### Supplied information
───

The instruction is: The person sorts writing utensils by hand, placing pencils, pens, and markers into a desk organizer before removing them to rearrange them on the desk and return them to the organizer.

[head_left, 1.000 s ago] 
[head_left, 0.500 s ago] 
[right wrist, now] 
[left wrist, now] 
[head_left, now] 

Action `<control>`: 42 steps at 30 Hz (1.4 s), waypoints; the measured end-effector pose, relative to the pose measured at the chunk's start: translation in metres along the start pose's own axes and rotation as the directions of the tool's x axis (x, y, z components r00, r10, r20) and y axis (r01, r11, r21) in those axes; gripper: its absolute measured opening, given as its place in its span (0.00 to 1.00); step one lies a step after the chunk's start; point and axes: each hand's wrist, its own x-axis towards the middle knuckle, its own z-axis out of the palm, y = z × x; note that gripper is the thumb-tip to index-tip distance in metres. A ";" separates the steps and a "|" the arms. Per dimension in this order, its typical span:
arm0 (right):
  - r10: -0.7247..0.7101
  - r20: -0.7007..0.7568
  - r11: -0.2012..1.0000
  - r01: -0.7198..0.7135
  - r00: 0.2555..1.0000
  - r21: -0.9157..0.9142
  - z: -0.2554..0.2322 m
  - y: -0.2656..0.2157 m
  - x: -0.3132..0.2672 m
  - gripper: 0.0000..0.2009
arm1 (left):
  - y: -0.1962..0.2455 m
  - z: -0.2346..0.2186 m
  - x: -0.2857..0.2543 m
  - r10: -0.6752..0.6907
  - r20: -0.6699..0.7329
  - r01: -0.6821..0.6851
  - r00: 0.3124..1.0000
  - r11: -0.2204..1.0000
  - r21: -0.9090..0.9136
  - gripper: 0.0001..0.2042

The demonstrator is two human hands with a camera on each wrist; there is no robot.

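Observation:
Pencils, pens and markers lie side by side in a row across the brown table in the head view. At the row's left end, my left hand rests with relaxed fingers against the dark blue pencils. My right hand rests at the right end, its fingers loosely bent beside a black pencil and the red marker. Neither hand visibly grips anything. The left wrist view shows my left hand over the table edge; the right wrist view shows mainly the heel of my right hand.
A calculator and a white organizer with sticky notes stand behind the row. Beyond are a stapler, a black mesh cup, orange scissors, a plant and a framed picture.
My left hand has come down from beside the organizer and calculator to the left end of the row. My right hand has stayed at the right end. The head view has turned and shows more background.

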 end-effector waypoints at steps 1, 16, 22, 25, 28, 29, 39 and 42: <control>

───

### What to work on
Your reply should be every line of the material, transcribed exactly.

### Result of this exercise
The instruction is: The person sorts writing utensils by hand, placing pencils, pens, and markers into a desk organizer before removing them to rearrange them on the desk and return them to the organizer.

[head_left, 1.000 s ago] 
[head_left, 0.500 s ago] 
[right wrist, now] 
[left wrist, now] 
[head_left, now] 

Action `<control>`: 42 steps at 30 Hz (1.4 s), waypoints; the measured end-effector pose, relative to the pose measured at the chunk's start: translation in metres along the start pose's own axes and rotation as the directions of the tool's x axis (x, y, z components r00, r10, r20) and y axis (r01, r11, r21) in those axes; gripper: its absolute measured opening, given as its place in its span (0.00 to 1.00); step one lies a step after the chunk's start; point and axes: each hand's wrist, its own x-axis towards the middle knuckle, its own z-axis out of the palm, y = z × x; note that gripper is the thumb-tip to index-tip distance in metres. A ";" separates the steps and a "|" the arms. Per dimension in this order, its typical span:
arm0 (right):
  - r10: -0.7247..0.7101
  - r20: -0.7007..0.7568
  - r11: -0.2012..1.0000
  - r01: -0.7198..0.7135
  - r00: 0.2555..1.0000
  - r21: -0.9157..0.9142
  - z: -0.2554..0.2322 m
  - y: -0.2656..0.2157 m
  - x: -0.3132..0.2672 m
  - gripper: 0.0000..0.2009
arm1 (left):
  - y: -0.1962..0.2455 m
  - z: -0.2346..0.2186 m
  - x: -0.2857..0.2543 m
  - r10: -0.6752..0.6907
  - r20: -0.6699..0.7329
  - r01: -0.6821..0.6851
  - r00: 0.3124..1.0000
  - r11: -0.2204..1.0000
  - r21: -0.9090..0.9136
  - gripper: 0.0001..0.2042

The demonstrator is two human hands with a camera on each wrist; there is no robot.

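Observation:
Pencils, pens and markers lie side by side in a row across the brown table in the head view. At the row's left end, my left hand rests with relaxed fingers against the dark blue pencils. My right hand rests at the right end, its fingers loosely bent beside a black pencil and the red marker. Neither hand visibly grips anything. The left wrist view shows my left hand over the table edge; the right wrist view shows mainly the heel of my right hand.
A calculator and a white organizer with sticky notes stand behind the row. Beyond are a stapler, a black mesh cup, orange scissors, a plant and a framed picture.
My left hand has come down from beside the organizer and calculator to the left end of the row. My right hand has stayed at the right end. The head view has turned and shows more background.
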
 end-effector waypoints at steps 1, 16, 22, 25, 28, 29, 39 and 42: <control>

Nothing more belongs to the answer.